Archive for June, 2012

Oh Danny Boyle

We’re heading home, driving north from Oxfordshire to Edinburgh, bypassing the villages, towns and cities of middle England, and every motorway mile mocks the green and pleasant spectacle Danny Boyle plans to conjure up for the opening of the Olympics.

Am I being too cynical?  Looking out the window I can see plenty of green and pleasant.  Clumps of trees on rounded hills, pylons beaming power over meadows of pink and white campion,  kestrels hovering for the kill above verges of daisies and teasels.  And haven’t we just been staying in one of those beautiful rural retreats, a bunting-festooned village with more thatched roofs, half-timbered buildings and blooming gardens than any film director could make up.

But Boyle is not the only one making dreams. It’s when we pass ‘Shakespeare’s Stratford’ that it strikes me we are driving through a countryside remixed and regurgitated by the tourism industry. We are constantly being sold an image subtly removed from real life.   To be fair, Stratford is a pretty place, and we’ve enjoyed some fine Shakespeare plays there.  But for one sacrilegious moment I wonder if the carefully manufactured ‘Shakespeare experience’ – boxing the Bard in biscuit tins – stimulates or stifles creative thought in the place that depends on his name to draw the crowds (3 million of them) every year? Another thought, practically blasphemous, could being a UNESCO City of Literature have the same stranglehold on grassroots culture in Edinburgh?

On and on up the M6, signposts pointing the way to a different kind of Britain, junctions leading to towns and cities that grew from coal, steel and cotton.
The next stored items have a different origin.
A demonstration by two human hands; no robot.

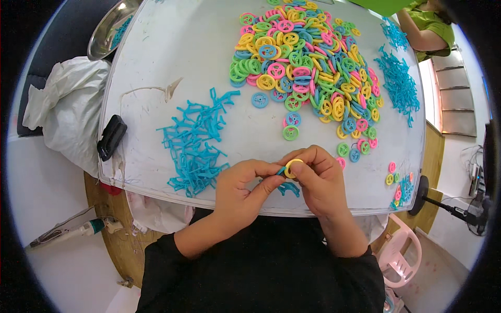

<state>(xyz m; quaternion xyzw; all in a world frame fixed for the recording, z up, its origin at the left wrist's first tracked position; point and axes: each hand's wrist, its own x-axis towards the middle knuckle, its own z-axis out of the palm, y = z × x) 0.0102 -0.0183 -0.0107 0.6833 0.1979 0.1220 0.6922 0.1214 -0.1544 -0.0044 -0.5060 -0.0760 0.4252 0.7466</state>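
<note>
Between thumb and fingers, my left hand (245,185) pinches a small blue plastic piece (281,170). A yellow plastic wheel (293,168) is pinched in my right hand (322,180), close against the tip of the blue piece; whether the two are joined is hidden by the fingers. Just below the fingers, another blue plastic piece (288,189) lies on the white table (146,68). Left of my left hand spreads a heap of blue branched plastic pieces (195,146). Beyond my hands rises a big pile of pink, yellow, green and blue wheels (313,62).
A black tray-like object (111,137) sits at the table's left edge, near a white sack (68,104) and a metal bowl (112,31). More blue pieces (399,83) lie at the far right, by a person in green (430,31). A pink chair (399,253) stands lower right.
</note>
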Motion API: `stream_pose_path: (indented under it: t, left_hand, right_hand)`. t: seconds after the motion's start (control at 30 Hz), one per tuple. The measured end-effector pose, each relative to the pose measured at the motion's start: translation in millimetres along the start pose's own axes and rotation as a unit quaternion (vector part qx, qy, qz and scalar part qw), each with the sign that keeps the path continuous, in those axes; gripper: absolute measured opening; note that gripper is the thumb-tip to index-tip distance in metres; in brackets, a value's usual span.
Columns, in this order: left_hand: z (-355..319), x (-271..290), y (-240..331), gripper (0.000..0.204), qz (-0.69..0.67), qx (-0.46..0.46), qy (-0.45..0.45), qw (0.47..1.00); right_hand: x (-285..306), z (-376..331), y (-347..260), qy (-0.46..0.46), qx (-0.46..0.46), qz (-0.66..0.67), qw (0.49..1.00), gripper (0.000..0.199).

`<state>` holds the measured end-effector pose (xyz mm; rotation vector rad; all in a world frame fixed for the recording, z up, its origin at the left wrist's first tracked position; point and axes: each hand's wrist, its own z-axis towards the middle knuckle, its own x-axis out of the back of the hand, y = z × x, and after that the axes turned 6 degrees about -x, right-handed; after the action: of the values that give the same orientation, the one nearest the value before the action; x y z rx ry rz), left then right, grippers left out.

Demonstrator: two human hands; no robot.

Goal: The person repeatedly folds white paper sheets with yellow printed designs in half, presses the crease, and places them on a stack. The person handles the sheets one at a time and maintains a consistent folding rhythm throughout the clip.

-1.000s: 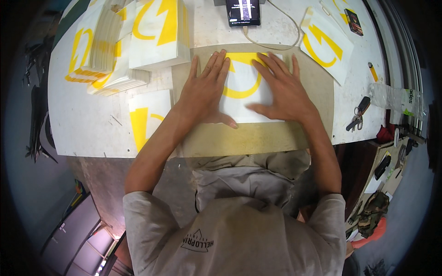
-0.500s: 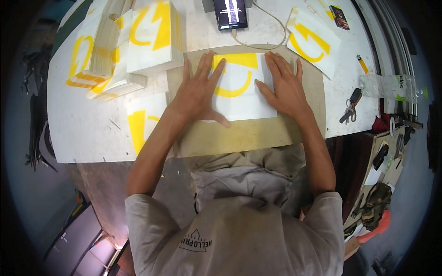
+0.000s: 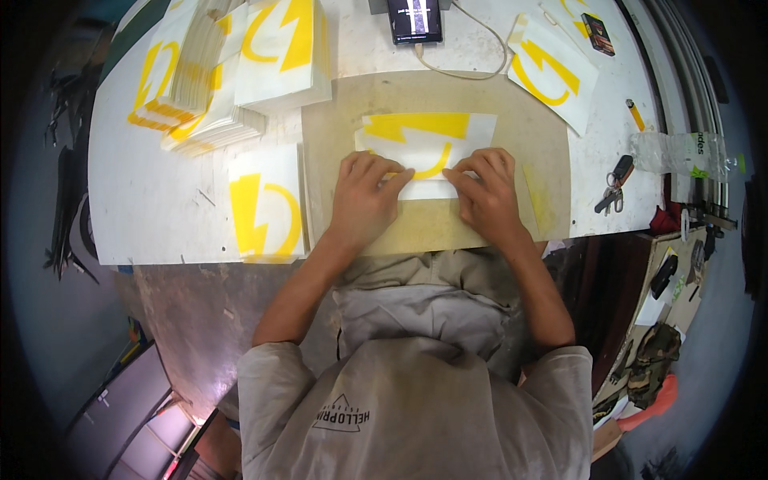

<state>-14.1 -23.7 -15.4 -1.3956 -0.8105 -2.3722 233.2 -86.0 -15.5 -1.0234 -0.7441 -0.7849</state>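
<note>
A white sheet printed with a yellow bolt-and-arc design lies on a tan board on the white table. My left hand rests on the sheet's lower left part, fingers curled and pinching at its near edge. My right hand presses on the lower right part, its fingertips meeting the left hand's near the middle of that edge. Whether the edge is lifted off the board is hidden under my fingers.
Stacks of similar yellow-printed sheets sit at the back left, one single sheet left of the board, another at the back right. A phone with a cable, keys, a yellow lighter and a plastic bottle lie about.
My hands were spread flat on the sheet; both have drawn back to its near edge with fingers curled together. The camera view has shifted slightly.
</note>
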Motion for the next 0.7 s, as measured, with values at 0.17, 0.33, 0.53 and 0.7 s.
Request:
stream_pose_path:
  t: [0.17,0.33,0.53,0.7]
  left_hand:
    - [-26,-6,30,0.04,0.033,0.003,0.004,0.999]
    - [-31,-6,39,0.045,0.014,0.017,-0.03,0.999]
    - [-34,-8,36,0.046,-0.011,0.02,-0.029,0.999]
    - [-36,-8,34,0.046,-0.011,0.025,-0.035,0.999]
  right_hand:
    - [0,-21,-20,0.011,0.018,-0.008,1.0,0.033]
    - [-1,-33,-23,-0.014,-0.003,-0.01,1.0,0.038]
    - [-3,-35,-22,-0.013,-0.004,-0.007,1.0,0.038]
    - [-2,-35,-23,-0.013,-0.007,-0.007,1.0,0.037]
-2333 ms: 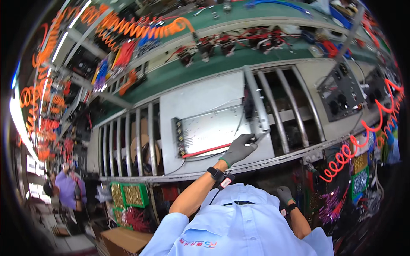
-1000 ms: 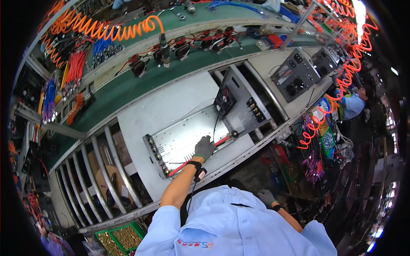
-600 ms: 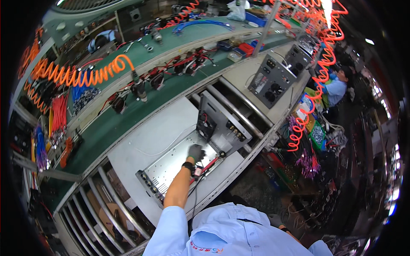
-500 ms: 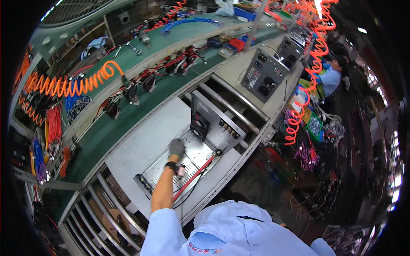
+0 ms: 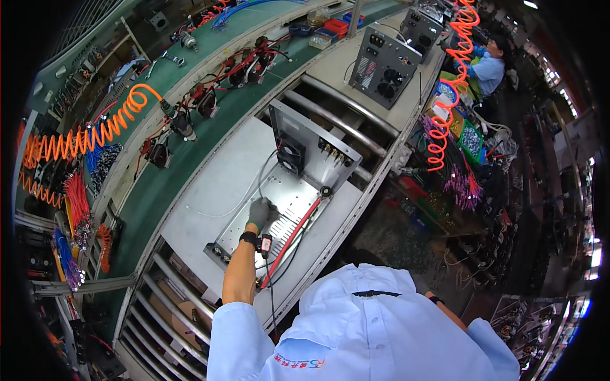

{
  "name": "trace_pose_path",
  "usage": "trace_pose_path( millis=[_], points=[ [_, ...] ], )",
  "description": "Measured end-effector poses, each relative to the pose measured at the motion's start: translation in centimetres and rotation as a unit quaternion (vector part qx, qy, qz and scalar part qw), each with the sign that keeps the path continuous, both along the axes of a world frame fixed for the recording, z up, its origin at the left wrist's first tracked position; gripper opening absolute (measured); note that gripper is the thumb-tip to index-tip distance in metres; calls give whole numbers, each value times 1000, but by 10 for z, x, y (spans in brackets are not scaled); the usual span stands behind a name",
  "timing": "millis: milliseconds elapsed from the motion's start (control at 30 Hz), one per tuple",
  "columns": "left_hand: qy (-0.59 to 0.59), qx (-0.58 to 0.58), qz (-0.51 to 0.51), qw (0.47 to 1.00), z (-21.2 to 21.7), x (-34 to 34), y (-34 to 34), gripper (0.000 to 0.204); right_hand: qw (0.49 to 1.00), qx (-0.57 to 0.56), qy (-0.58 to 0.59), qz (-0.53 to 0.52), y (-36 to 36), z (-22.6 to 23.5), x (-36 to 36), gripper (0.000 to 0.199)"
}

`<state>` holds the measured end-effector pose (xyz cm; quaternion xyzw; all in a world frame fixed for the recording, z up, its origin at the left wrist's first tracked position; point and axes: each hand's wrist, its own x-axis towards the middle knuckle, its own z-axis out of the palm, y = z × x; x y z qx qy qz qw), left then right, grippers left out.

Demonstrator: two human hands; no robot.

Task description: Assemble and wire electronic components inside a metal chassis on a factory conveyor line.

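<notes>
My left hand, in a grey glove, is low over the bare floor of an open metal chassis. Its fingers look curled in, and whatever they hold is hidden. A thin grey cable runs from the black fan down to the hand. At the left wrist are a black band and a small black device with a pale label, trailing a cord. Beside the slotted side lies a thick red cable. My right forearm shows at my side; the right hand is hidden behind my shirt.
The chassis lies on a white board over a roller conveyor. Beyond it, fans with red wires line a green bench. An orange coiled hose hangs left. Black panels stand far right, near a co-worker in light blue.
My whole view has shifted. Across the chassis floor, my left hand has moved slightly nearer to me and away from the fan. My right forearm has come into sight.
</notes>
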<state>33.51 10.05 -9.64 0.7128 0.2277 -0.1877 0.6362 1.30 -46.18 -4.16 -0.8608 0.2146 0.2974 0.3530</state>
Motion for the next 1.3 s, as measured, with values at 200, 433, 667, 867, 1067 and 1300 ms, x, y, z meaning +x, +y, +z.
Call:
trace_pose_path(
  millis=[200,433,667,867,1067,1300],
  points=[
    [-339,514,124,778,114,25,82,16,998,-38,2,49,-6,-3,-8,34],
    [-54,574,-99,811,79,-22,141,42,979,-89,-1,183,-44,-113,-36,29],
    [-227,498,-196,813,44,-93,13,43,991,-27,-60,119,-26,-50,-4,29],
    [-265,308,-320,856,38,-176,-81,25,998,-34,25,49,-24,-70,-11,34],
    [-113,269,-353,889,7,-197,-109,32,981,-97,7,167,-20,-23,46,37],
    [-40,292,-338,894,-4,-192,-118,35,995,-91,-45,0,-101,31,187,33]
  ],
)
Factories, shipyards, potteries and mines are part of the past now too, disappearing into a waste-land of buddleia and shopping malls.

 

But that’s not it either. There’s new life in all these cities. Despite the new depression (and goodness knows there’s more to come if Osborne can’t get any further along the alphabet than Plan A), you find an exciting buzz in cities north of London.  Birmingham, Leeds, Sheffield, Manchester, Liverpool – and that’s just the big names on the M6. Never mind for a moment the cities on the east coast or grand urban settlements of Scotland.  Great regional cities with a vision for the future as well as a memory of the past. This could be part of a great national renaissance if it wasn’t for the bonkers economic imbalance of the UK weighted so heavily towards the south-east. (This is most definitely not a plea for Scottish independence by the way).

Here’s a crazy thought. Olympics 2012 is supposed to spread a warm glow across the whole nation. Instead of his rural idyll, what if Boyle were to celebrate the great cities of Britain. London can afford to give credit where it is due. Alternatively we might have spent the Olympian budget on something completely different.  Creating jobs and building houses maybe?

 

 

Add comment June 22nd, 2012

Talk to the feet

Dear Diary (if I may call you that), I have been neglecting you badly over the last month or two. But I have not been idle.

a view of rum from Eigg

During May I walked 104 miles during the Great British Walking Challenge. On the hypothetical journey from John O Groats to Lands End that would have taken me roughly as far as Alness.  In fact many of the miles were up and down Leith Walk, helping to plan another Open Space event (Your Vision for Leith Walk?) that kept me from attending to my blog.

One of these days I will work out a way to write a blog that I can comfortably copy and paste across several websites (somehow it never feels quite right). But at least I did manage to make a connection between the Open Space event and the guest blog Ray wrote a year ago  about the shameful state of Leith Walk.

And I also found a link between the Great British Walking Challenge organised by the charity Living Streets and my new day job on Walking Heads – we both want to get people out walking after all.  At the end of the month I was very chuffed to discover Living Streets has quoted my Walking Heads blog posts  in their newsletter and elsewhere also mention the fact that I lobbied my local MSP about their campaign for safer and smoother pavements. On my way up and down Leith Walk I could hardly fail to notice the state of the ground beneath my feet.

So in a way, Dear Diary, it has all made some kind of sense. But next month I hope to get back to spending some time with you. For once I need to stay in more.